Youssef, it’s Reed here. It’s not inherently important to us, but many of the other buyers are exclusive and I am interested in non-exclusive content. But we end up doing exclusive sometimes basically to play with the way that market is today. And that has some benefits for us also. But it’s not yet a core strategy. Over a sufficient number of years, it could become a core strategy, but we haven’t made that determination.
Second question from Youssef. What is the percentage of the subscriber base that get Blu-ray today versus one year ago?
Youssef, it’s up from a year ago, but it’s pretty flat in recent quarters. So, now it’s still a nice little part of the business and it’s fine for us.
The next question is from Mike Olson at Piper Jaffray. What are your thoughts on pricing? I realize you are in grabbing share mode, but I think it’s occurred to us churn would not be significantly impacted by a $1 per months price increase. And you could argue that higher pricing would allow you to spend more on new content, thereby attracting new sets and reducing churn. How are you thinking about this?
It’s Barry. You know from previous calls in response to questions about pricing we had frequently reminded our listeners that we are testing all the time and some of you (inaudible) price test in the marketplace currently. Obviously, the pricing in Canada is working off for us and may be that will or will not play for us in the U.S. and as we continue to read test results, we’ll continue to update our thinking about pricing.
The next question is from Mark Mahaney at Citi Investment Research. Would you expect the relatively higher mix of TV show consumption via streaming versus via DVD to continue going forward or do you expect it to come down as you build out more movie selection? Is there something about streaming usage that tends to lend itself more to quick TV show consumption?
Mark, I’d say that we’re trying to figure out what next consumers want as opposed to trying to guide that and so we are trying to get a broad selection of content both in movies and in TV shows. And currently, the subscribers (inaudible) in about equal proportion and the way we measure it is by – not by stream starts or session starts, but by total minutes watched. So, movies get a little bit of an advantage in minutes watched because they are longer. But we are not trying to drive it one way or the other. We are just trying to build out a whole lot of content that our subscribers want to watch.
Second question from Mark Mahaney. Are there earlier indications that recent free subscribers convert to pay subscribers at the same rate as they have for you historically?

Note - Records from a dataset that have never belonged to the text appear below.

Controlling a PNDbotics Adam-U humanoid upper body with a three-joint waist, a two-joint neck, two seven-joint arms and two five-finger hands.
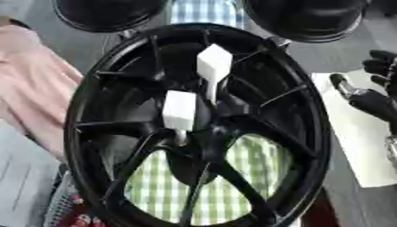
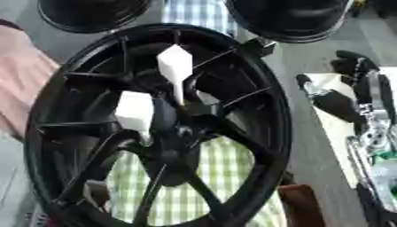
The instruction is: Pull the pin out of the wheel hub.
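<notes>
Beneath the black wheel hub (image 1: 198, 128), green checked cloth (image 1: 167, 186); beside it, white paper (image 1: 360, 133).

No readable text, label, brand, number or sign anywhere in either view. The two white block-shaped pin handles (image 1: 179, 110) on the black spoked wheel hub (image 1: 85, 133) show plain faces, no marking. The white sheet (image 1: 358, 133) on the bench at the right shows no print. At the lower left corner, a patch of red and white (image 1: 77, 215) may carry print, but it is too blurred to read.
</notes>
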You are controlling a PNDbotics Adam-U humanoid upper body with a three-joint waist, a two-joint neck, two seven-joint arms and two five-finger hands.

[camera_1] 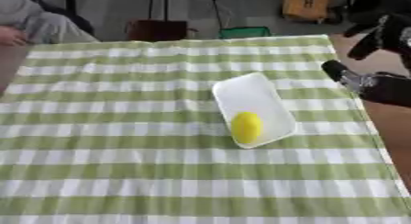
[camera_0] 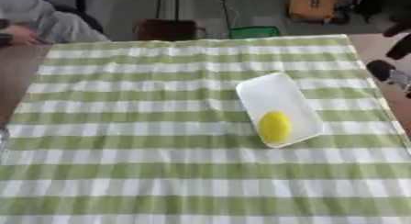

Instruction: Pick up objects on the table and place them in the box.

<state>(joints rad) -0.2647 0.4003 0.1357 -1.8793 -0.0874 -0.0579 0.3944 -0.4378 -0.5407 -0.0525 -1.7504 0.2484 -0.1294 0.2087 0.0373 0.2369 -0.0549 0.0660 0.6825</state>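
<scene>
A white shallow box (camera_1: 244, 91) lies tilted on the green-and-white checked cloth (camera_1: 120, 126), a little right of the middle. Inside it, at its near end, rests a yellow lemon-like object (camera_1: 247, 126). My right hand (camera_1: 387, 88) hovers at the right edge of the table, to the right of the box and apart from it. It is open, its fingers (camera_1: 377, 35) are spread upward, and it holds nothing. My left hand shows in neither view.
The bare brown tabletop (camera_1: 393, 140) shows past the cloth's right edge. Beyond the far edge stand a dark brown item (camera_0: 166, 29), a green item (camera_0: 254, 32) and an orange bag (camera_0: 313, 3).
</scene>
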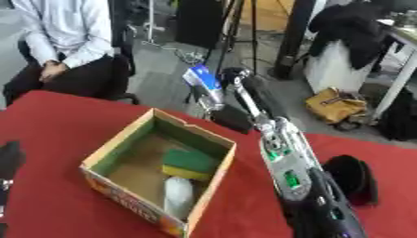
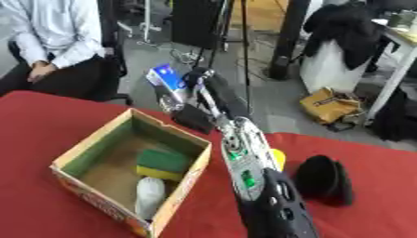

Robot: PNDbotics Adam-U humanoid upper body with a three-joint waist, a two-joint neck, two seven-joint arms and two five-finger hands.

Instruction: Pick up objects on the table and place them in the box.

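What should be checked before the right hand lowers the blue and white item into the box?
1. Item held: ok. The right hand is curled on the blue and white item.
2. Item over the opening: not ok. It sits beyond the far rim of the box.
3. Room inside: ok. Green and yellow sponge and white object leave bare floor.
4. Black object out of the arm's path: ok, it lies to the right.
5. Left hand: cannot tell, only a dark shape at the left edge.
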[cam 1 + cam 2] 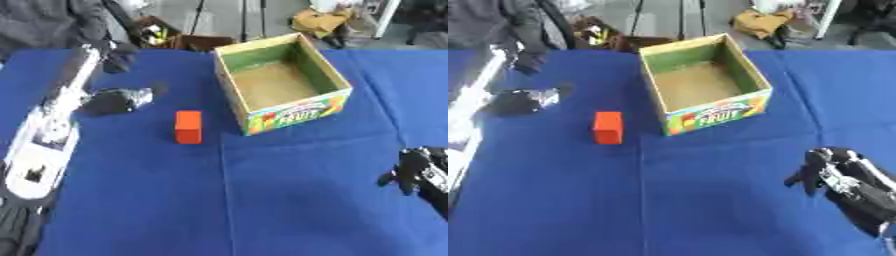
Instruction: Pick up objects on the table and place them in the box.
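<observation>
One orange rectangular block (188, 127) is seen on the blue tablecloth (262, 200), just left of one open cardboard fruit box (282, 82). The left hand (118, 100) is held left of the block, apart from it; its fingers cannot be told. The right hand (824, 172) is kept well apart, fingers curled, holding nothing.

Blue-clothed table (289, 200) bears orange block (188, 127) beside open box (282, 82).
</observation>
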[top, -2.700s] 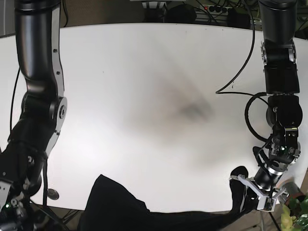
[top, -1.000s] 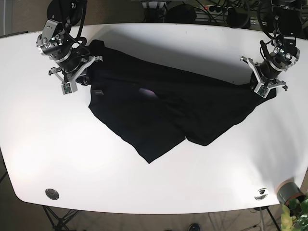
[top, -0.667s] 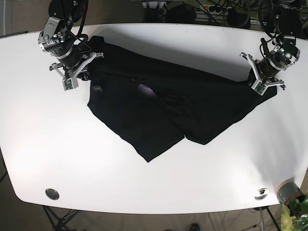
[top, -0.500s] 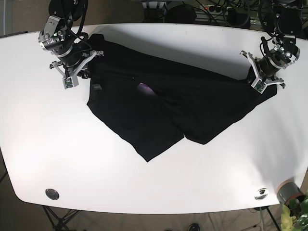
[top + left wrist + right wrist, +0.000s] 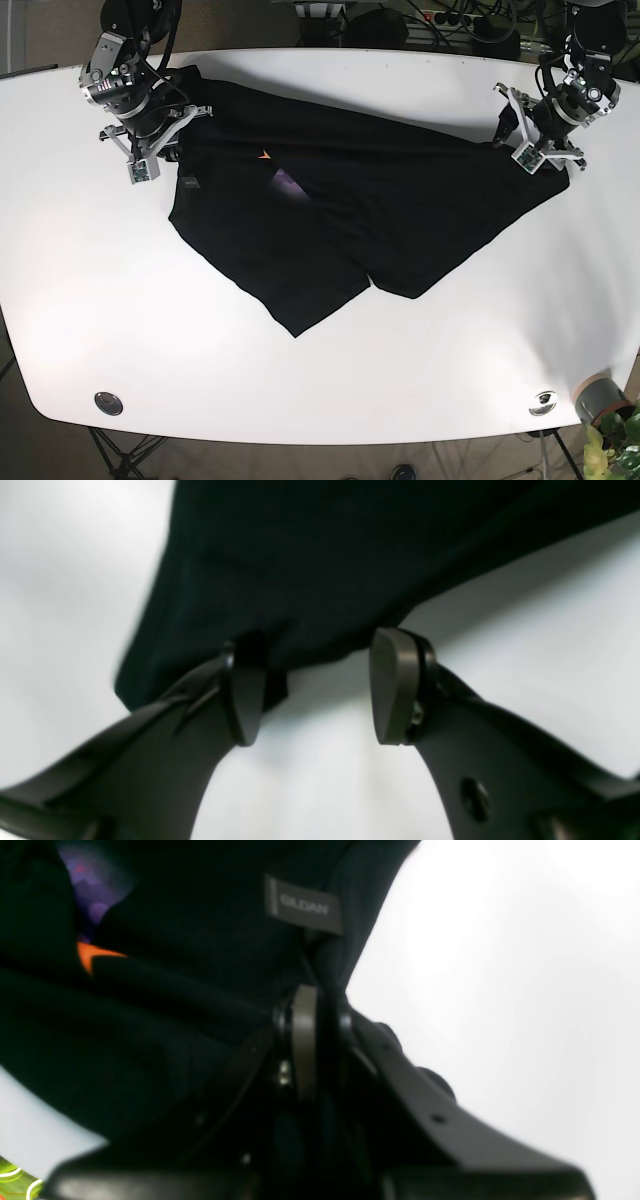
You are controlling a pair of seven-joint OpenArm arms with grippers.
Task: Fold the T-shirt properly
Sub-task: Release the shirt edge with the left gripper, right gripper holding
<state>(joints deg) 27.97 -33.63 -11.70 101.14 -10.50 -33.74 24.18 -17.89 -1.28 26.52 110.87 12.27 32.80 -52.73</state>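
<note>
Black T-shirt (image 5: 340, 215) edge sits pinched in right claw (image 5: 312, 1005), left claw (image 5: 320, 685) agape.

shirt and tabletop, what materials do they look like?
T-shirt: soft black knit, likely cotton jersey; matte, drapes in wrinkles, and has a woven grey neck label. Table: hard, smooth white top, probably laminate or painted board; it shows soft glare and no grain.

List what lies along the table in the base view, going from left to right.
Right claw at the shirt's left edge → black T-shirt spread over the white table → left claw at the shirt's right edge.
</note>
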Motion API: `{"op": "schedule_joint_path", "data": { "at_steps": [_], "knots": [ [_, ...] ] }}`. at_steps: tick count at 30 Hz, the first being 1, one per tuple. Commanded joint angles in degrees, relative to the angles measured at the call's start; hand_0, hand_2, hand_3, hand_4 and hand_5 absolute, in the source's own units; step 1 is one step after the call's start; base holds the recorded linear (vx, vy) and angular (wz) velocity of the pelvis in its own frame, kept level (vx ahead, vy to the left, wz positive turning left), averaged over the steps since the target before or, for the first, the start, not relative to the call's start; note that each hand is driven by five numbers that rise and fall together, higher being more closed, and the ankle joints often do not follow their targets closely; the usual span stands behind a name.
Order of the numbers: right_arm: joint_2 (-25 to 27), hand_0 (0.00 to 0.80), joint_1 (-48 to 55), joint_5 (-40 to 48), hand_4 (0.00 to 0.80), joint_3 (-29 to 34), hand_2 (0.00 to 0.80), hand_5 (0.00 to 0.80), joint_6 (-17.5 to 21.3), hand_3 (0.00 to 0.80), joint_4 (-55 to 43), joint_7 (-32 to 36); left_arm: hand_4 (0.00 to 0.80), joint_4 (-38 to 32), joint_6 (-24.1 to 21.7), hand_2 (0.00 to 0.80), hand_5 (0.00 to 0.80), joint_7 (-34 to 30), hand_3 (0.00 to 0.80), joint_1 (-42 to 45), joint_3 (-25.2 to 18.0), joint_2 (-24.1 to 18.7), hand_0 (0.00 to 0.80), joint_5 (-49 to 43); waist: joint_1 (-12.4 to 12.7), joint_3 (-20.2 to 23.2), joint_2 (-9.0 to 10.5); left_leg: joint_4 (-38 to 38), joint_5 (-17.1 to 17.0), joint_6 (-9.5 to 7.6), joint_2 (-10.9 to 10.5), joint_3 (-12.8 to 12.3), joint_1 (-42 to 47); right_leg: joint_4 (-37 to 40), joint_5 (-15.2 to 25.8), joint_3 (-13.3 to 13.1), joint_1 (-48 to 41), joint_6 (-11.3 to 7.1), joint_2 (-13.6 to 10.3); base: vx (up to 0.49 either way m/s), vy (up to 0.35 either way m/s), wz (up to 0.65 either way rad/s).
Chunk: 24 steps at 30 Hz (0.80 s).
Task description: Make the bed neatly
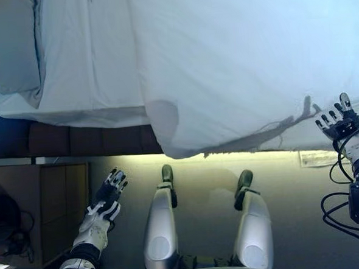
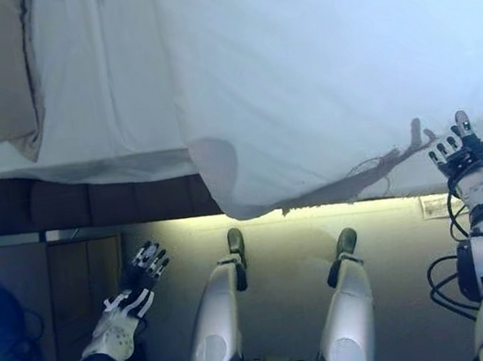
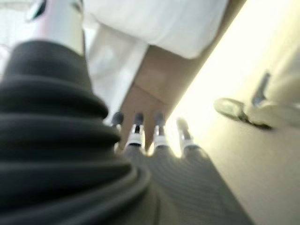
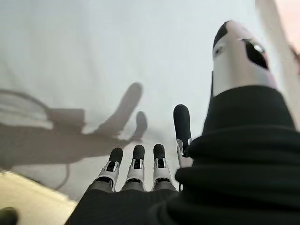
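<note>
White duvet (image 1: pixel 242 63) over most of the bed (image 1: pixel 86 109), its edge hanging off the near side; pillow (image 1: pixel 6 47) far left; right hand (image 1: pixel 337 122) raised by the hanging edge, fingers straight, holding nothing; left hand (image 1: pixel 109 189) low over the floor (image 1: pixel 201 194), fingers loose and empty. Right eye view: same layout, wooden nightstand (image 2: pixel 81 277) at left under the mattress line. Left wrist view: straight fingers (image 3: pixel 136 133) short of the sheet. Right wrist view: spread fingers (image 4: pixel 136 161) just off the cloth. Best next: pinch the drooping edge with both hands, then pull evenly to flatten folds.
</note>
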State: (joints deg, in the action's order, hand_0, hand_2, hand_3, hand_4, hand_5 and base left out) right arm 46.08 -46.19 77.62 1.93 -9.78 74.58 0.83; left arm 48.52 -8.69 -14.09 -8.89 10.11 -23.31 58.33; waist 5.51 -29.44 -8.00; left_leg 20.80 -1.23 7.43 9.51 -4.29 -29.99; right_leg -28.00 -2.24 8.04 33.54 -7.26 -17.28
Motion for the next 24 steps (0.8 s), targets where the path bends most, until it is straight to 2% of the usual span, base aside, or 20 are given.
{"op": "schedule_joint_path", "data": {
  "at_steps": [1, 5, 7, 11, 20, 21, 24],
  "knots": [
    [2.4, 0.0, -1.4, 4.2, 0.0, 2.6, 0.0, 0.0, 4.0, 0.0, -0.5, -1.0, 0.0, -1.5, -2.3, 0.0, 0.0, -1.5, 0.0, 2.3, 2.1, 0.2, 0.0, 2.8, -0.8, -0.4, -1.03, 3.3, 1.0, -1.42, 0.1, 1.8, -3.5, -1.9, 0.4, -0.2, 3.2, 0.73, -0.4, -0.005, -0.072, -0.05],
    [4.1, 0.0, -1.7, 4.5, 0.0, 3.7, 0.0, 0.0, 5.7, 0.0, -0.6, -4.1, 0.0, -3.9, -2.9, 0.0, 0.0, -1.4, 0.0, 3.6, 3.5, 0.6, 0.0, 3.1, -0.9, -0.4, -2.5, 3.4, 0.6, -1.22, 0.3, 1.4, -6.7, -3.7, -0.1, -0.8, 7.4, 1.24, -0.3, -0.004, -0.079, 0.01],
    [5.4, 0.0, -2.2, 2.2, 0.0, 3.7, 0.0, 0.0, 6.0, 0.0, -0.3, -6.8, 0.0, -5.6, -2.8, 0.0, 0.0, -1.0, 0.0, 4.1, 4.2, 0.3, 0.0, 3.8, -1.0, -0.4, -3.09, 3.4, 0.3, -1.19, 0.4, 1.2, -8.4, -4.4, -0.3, -0.9, 9.4, 1.54, -0.2, -0.014, -0.072, 0.06],
    [7.6, 0.0, -3.3, 1.0, 0.0, 2.8, 0.0, 0.0, 5.4, 0.0, -0.9, -7.5, 0.0, -8.4, -3.0, 0.0, 0.0, -0.3, 0.0, 5.1, 5.8, -0.4, 0.0, 4.5, -1.1, -0.4, -3.81, 3.0, -0.4, -1.11, 0.5, 0.9, -10.3, -5.1, -0.4, -1.1, 12.0, 2.01, 0.2, -0.005, -0.054, 0.04],
    [11.7, 0.0, -8.3, -0.6, 0.0, 0.4, 0.0, 0.0, 6.2, 0.0, -3.2, -2.6, 0.0, -12.0, -3.9, 0.0, 0.0, 0.4, 0.0, 7.5, 6.3, -2.0, 0.0, 6.0, -0.9, -0.4, -4.58, 1.9, -1.5, -0.88, 1.3, 0.5, -12.2, -7.7, -1.7, -1.1, 15.1, 2.92, 0.8, 0.025, -0.038, 0.01],
    [12.3, 0.0, -9.0, -1.0, 0.0, 0.0, 0.0, 0.0, 6.4, 0.0, -3.5, -2.1, 0.0, -12.5, -3.9, 0.0, 0.0, 0.4, 0.0, 8.0, 6.5, -2.4, 0.0, 6.3, -0.8, -0.4, -4.59, 1.7, -0.5, -0.44, 1.2, 0.8, -11.4, -8.5, -3.2, -1.5, 14.5, 2.51, 1.0, 0.104, -0.05, 0.01],
    [13.5, 0.0, -11.7, -2.0, 0.0, -1.7, 0.0, 0.0, 6.4, 0.0, -3.6, -0.8, 0.0, -13.4, -3.9, 0.0, 0.0, 0.6, 0.0, 8.7, 6.2, -2.8, 0.0, 6.6, -0.7, -0.4, -4.79, 0.6, -1.4, -0.18, 1.4, 0.8, -11.4, -9.2, -3.8, -1.4, 15.0, 2.82, 1.3, 0.052, -0.024, 0.05]
  ]
}}
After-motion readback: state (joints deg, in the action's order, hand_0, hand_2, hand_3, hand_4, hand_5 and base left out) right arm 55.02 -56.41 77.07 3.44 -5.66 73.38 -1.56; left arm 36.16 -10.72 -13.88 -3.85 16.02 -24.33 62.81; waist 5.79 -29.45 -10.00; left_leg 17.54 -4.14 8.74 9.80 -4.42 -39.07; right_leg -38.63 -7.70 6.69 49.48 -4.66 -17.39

Sorry, is the question, is the P1 conversion rate whole and constant with historical levels, answer to that question is yes.
Our next question is from Steve Frankel at Dougherty & Company. You commented that the increase in free subscribers was a reflection of both faster U.S. growth and the initial push into Canada. Do you expect free subs to remain at these higher levels relative to the historical norm or will it normalize in the next quarter or two?